[Collected data entries]
[Start of Attachment]

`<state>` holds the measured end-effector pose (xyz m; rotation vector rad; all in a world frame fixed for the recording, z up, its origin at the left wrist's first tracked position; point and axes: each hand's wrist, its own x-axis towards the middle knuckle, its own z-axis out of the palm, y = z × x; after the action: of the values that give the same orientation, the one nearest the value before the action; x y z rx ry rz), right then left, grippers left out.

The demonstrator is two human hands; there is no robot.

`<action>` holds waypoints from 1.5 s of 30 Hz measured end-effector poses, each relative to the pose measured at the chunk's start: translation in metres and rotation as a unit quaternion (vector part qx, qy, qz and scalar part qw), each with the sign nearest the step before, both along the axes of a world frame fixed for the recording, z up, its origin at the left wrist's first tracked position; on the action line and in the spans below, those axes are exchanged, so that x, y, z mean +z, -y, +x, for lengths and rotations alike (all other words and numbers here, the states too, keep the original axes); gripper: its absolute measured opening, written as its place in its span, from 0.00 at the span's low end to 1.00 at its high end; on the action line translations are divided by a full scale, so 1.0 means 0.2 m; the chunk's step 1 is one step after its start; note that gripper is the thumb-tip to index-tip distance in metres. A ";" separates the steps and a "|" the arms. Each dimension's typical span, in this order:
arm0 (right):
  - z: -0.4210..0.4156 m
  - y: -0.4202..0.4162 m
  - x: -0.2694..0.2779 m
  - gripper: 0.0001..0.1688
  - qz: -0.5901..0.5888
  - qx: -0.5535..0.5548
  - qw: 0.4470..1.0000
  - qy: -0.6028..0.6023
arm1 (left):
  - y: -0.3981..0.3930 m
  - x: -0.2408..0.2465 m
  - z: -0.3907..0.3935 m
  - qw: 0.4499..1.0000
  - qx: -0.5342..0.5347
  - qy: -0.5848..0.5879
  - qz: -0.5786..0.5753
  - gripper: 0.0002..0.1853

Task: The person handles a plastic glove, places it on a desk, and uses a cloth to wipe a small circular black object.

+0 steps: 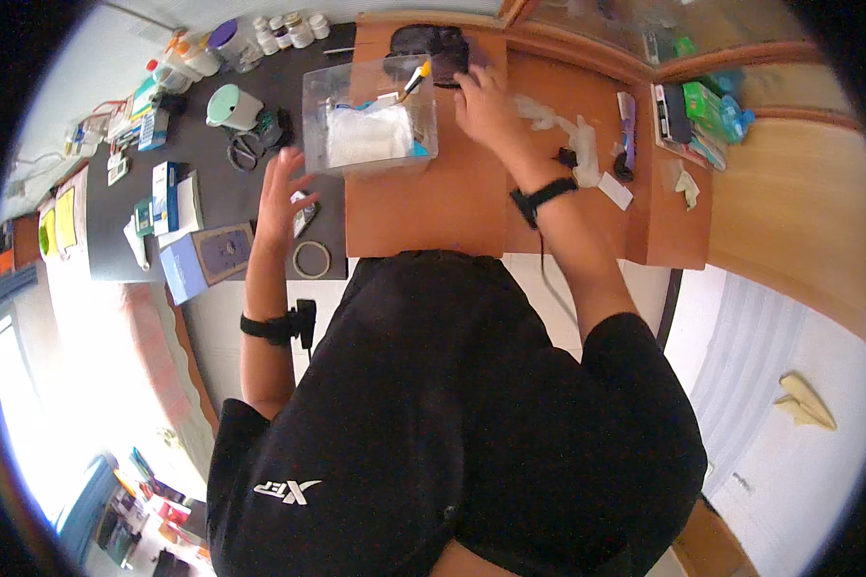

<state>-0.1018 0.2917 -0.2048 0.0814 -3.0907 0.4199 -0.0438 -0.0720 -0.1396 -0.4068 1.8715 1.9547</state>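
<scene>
A clear plastic bin (317, 144) stands across the seam of the dark and the orange-brown tabletops. In it lie a folded white cloth (370, 137) and a brush (413, 81) with a yellow tip, leaning up at the right side. My right hand (487, 108) is right of the bin, fingers spread, close to a black pouch-like item (433, 54) behind it; whether they touch I cannot tell. My left hand (283, 191) hovers over the dark tabletop, left of the bin's near corner, fingers apart and holding nothing. A small white and dark object (304, 213) lies beside it.
A roll of tape (312, 260) and a blue box (182, 275) lie near the dark table's front edge. A mint-lidded cup (234, 107) stands farther back, near several bottles (299, 32). Crumpled translucent plastic (584, 151) and a white card (615, 191) lie at the right.
</scene>
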 end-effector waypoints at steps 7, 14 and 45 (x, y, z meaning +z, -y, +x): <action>-0.68 0.16 -0.17 0.34 0.089 0.194 0.973 -0.085 | -0.16 0.20 -0.21 0.991 -0.133 0.028 -0.009 0.41; -0.52 0.04 -0.32 0.25 0.090 0.171 0.979 -0.070 | -0.08 0.15 -0.14 0.987 -0.136 -0.022 -0.078 0.33; 0.36 -0.14 -0.31 0.17 0.021 -0.078 0.996 -0.029 | -0.05 0.23 0.12 0.991 -0.070 -0.003 -0.116 0.26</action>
<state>-0.0299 0.3207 -0.2659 -0.1449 -3.0209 0.3394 -0.0203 -0.0618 -0.0932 -0.3274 2.0805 1.6559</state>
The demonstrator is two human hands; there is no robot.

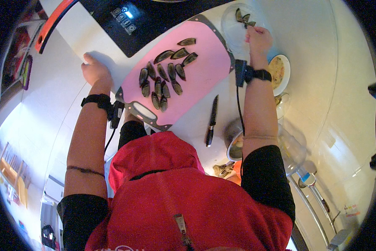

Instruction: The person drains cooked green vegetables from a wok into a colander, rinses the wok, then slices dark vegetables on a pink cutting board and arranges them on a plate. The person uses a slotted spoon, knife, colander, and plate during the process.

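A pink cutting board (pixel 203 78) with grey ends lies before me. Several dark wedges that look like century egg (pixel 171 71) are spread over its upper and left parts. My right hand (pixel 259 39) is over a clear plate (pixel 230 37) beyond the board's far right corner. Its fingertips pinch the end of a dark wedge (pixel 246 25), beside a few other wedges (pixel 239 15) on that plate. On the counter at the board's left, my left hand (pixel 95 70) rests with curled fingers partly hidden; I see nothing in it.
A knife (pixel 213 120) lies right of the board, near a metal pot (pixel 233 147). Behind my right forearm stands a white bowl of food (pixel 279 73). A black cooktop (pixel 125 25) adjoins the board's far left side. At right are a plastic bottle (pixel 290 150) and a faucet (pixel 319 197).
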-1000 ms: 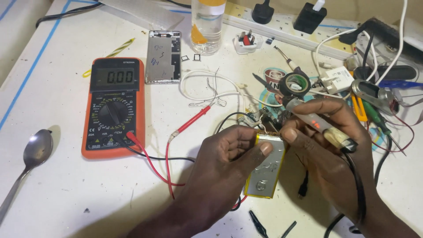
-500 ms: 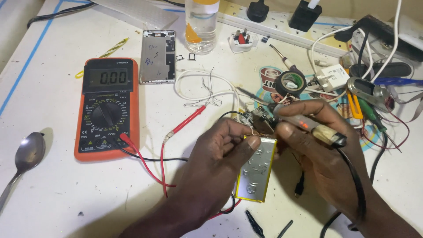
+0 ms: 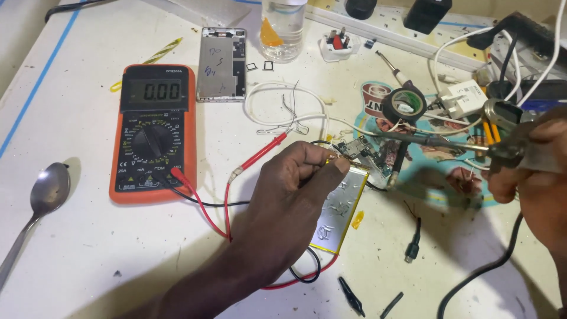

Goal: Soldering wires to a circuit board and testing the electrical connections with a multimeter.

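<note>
Steel catches the light far off to the left of both hands, where a spoon [image 3: 44, 192] lies on the white tabletop [image 3: 82, 260]; nearer, still left of the left hand [image 3: 295, 183], sits an orange-cased multimeter [image 3: 153, 133] whose red and black leads run toward that hand, the red probe [image 3: 260, 156] lying just beside the knuckles. Beyond the left hand a bare phone back [image 3: 221, 64] and a clear bottle [image 3: 283, 29] stand well apart from the work. The left hand is closed in a pinch, thumb and fingertips gripping something fine at the top edge of the silver pouch battery [image 3: 339, 210] — what exactly is pinched is too small to tell, likely a wire or tab. The battery lies flat under and just right of that hand, its top corner touching a small circuit board [image 3: 360, 147]. Between the hands a soldering iron [image 3: 431, 140] points left, its tip near the board; a roll of dark tape [image 3: 404, 105] lies just behind it. The right hand [image 3: 528, 165] is curled shut around the iron's handle at the frame edge. To do this well, I judge the left hand should keep the pinched piece steady against its pad and its fingertips clear of the hot tip, while the right brings the iron in low and touches only the joint — briefly, since heat on a pouch cell is a risk, and the loose leads nearby should not be snagged.
</note>
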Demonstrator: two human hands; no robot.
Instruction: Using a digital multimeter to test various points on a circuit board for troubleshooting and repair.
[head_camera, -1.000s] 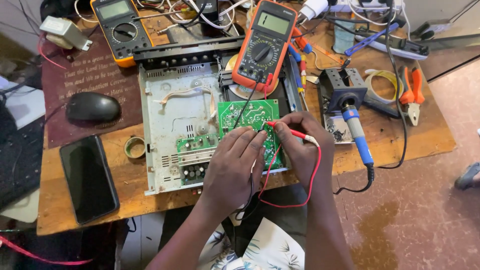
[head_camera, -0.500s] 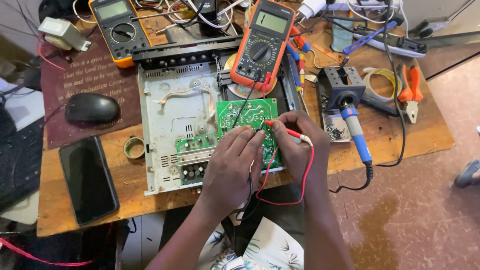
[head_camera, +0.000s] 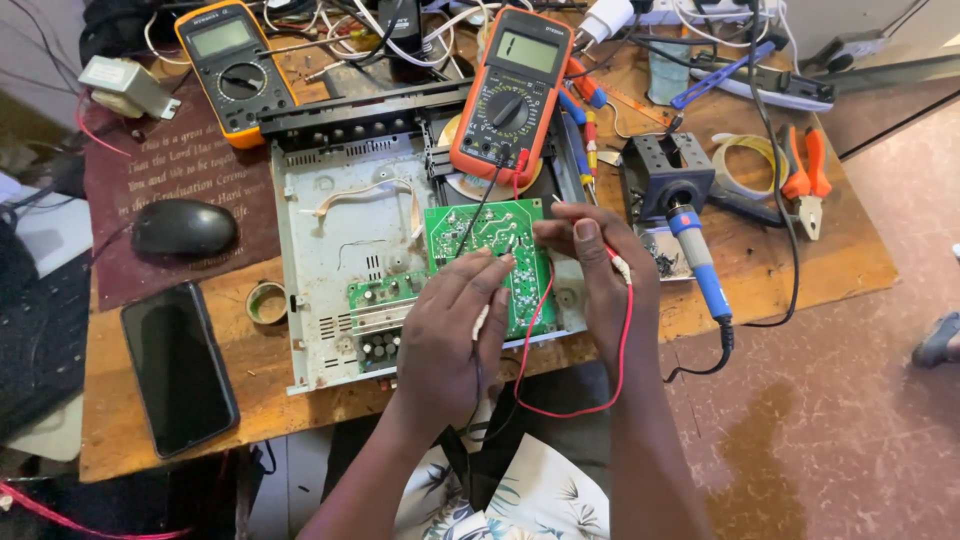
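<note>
- While the head camera looked down at the wooden table (head_camera: 820, 270), the left hand (head_camera: 445, 335) lay over the lower edge of the green circuit board (head_camera: 485, 250), fingers curled close together and pinching what looked like a black probe whose tip was hidden under them.
- The right hand (head_camera: 600, 270) rested at the board's right edge, thumb and forefinger pressed tight on the red probe (head_camera: 615, 262), with its red lead (head_camera: 560, 405) looping down toward the person's lap.
- That board sat inside an opened grey metal chassis (head_camera: 330, 300) near the middle of the table, tilted slightly, both hands touching it.
- An orange multimeter (head_camera: 512, 95) leaned on the chassis's far edge, just above the board; a second, yellow multimeter (head_camera: 235, 70) lay well to the left of it.
- A blue-handled soldering iron (head_camera: 700, 265) lay just right of the right hand, beside its stand (head_camera: 665, 170), with orange pliers (head_camera: 805, 175) farther right.
- On the left side lay a black mouse (head_camera: 185, 227), a dark phone (head_camera: 178, 365) and a small tape roll (head_camera: 266, 302).
</note>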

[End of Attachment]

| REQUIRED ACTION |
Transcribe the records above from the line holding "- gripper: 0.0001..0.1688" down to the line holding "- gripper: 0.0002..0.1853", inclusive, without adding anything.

| EXPECTED OUTPUT |
  - gripper: 0.0001..0.1688
  - qz: -0.5901..0.5888
  - qx: -0.5535..0.5548
  - qw: 0.4470..1.0000
  - qy: -0.6028..0.6023
arm1 (left):
  - y: -0.3981..0.3930 m
  - x: -0.2408..0.2465 m
  - z: -0.3907..0.3935 m
  - qw: 0.4499..1.0000
  - qx: -0.5342..0.5347
  - qy: -0.5848..0.5879
  - qz: -0.5786..0.5753
  - gripper: 0.0002..0.1853

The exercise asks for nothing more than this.